►
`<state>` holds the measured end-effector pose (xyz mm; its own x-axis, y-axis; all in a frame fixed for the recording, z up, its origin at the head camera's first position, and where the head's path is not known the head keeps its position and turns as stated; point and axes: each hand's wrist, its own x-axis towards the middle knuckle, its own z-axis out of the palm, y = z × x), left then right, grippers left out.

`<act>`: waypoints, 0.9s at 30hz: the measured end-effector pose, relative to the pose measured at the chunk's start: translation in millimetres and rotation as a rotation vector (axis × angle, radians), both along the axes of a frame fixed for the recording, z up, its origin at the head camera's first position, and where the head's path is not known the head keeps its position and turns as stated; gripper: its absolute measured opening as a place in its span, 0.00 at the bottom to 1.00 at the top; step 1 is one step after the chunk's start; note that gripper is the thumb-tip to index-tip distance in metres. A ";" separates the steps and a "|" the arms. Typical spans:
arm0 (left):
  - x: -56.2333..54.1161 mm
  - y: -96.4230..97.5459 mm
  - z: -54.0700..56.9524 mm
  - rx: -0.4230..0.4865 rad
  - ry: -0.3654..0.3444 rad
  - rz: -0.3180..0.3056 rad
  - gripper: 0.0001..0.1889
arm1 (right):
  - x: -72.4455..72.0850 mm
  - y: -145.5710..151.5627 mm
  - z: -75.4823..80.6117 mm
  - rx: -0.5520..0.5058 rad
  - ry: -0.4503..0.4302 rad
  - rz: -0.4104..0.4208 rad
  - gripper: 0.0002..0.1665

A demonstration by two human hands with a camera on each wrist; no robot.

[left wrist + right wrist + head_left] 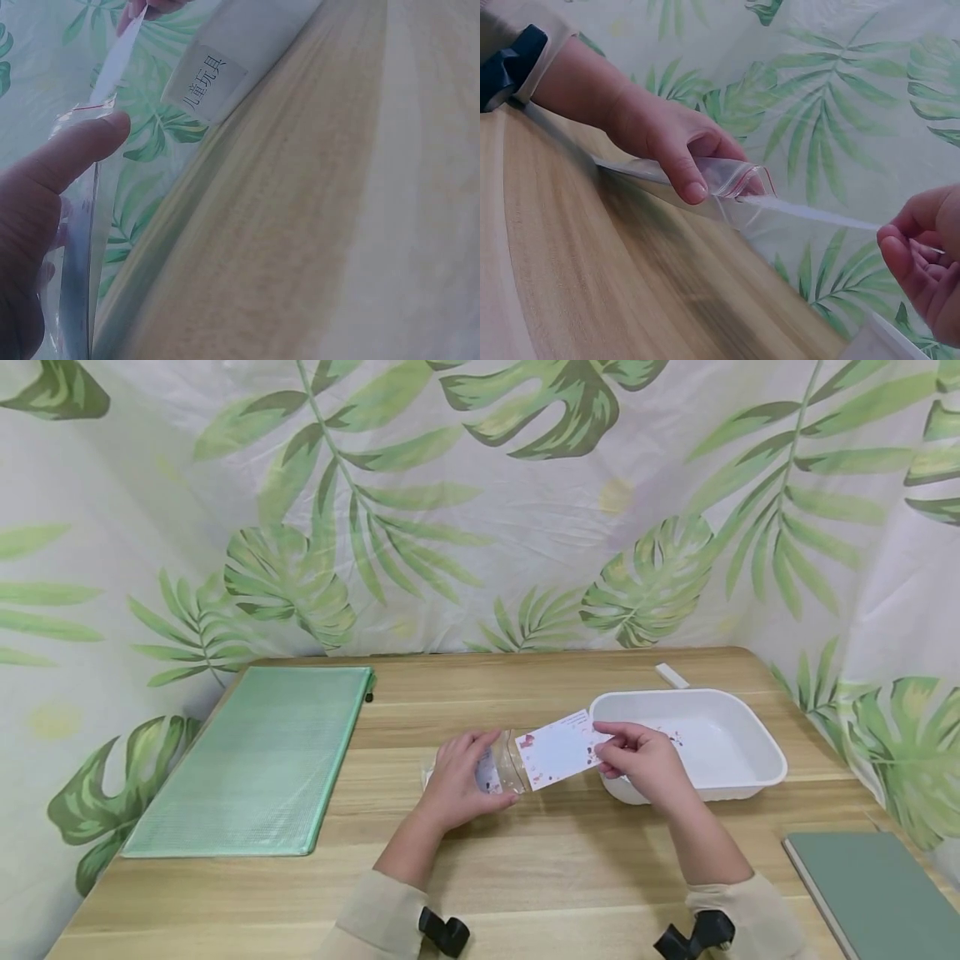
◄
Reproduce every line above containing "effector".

**SOLUTION TO THIS EXERCISE:**
`<state>` holds the measured end-effector pose (xyz mm; its own x-axis, y-axis; all in a frame fixed for the recording, z up, its origin at the head camera's first position, and where the head's path is not known the head keeps its position and turns as stated; point and axes: each hand's wrist, its own x-axis towards the middle knuckle, its own z-axis out of the palm, y = z × x), left then right, grippers left out.
`<act>`: waypoints, 0.9s at 30hz: the measured end-effector pose, relative to the pose measured at the chunk's start: translation in millimetres and rotation as a rotation vector (axis × angle, radians), both along the axes of a frame fixed for the recording, z up, its origin at the head camera's first position, and where the head's path is not known the head keeps its position and turns as stated; gripper: its absolute measured opening as a place in its span, 0.00 at the bottom to 1.00 at the top; step 1 is one step after the chunk's start; note that gripper is the thumb-tip to index-tip distance in metres. A ";" separates the steps and a "|" the arms. Typical spans:

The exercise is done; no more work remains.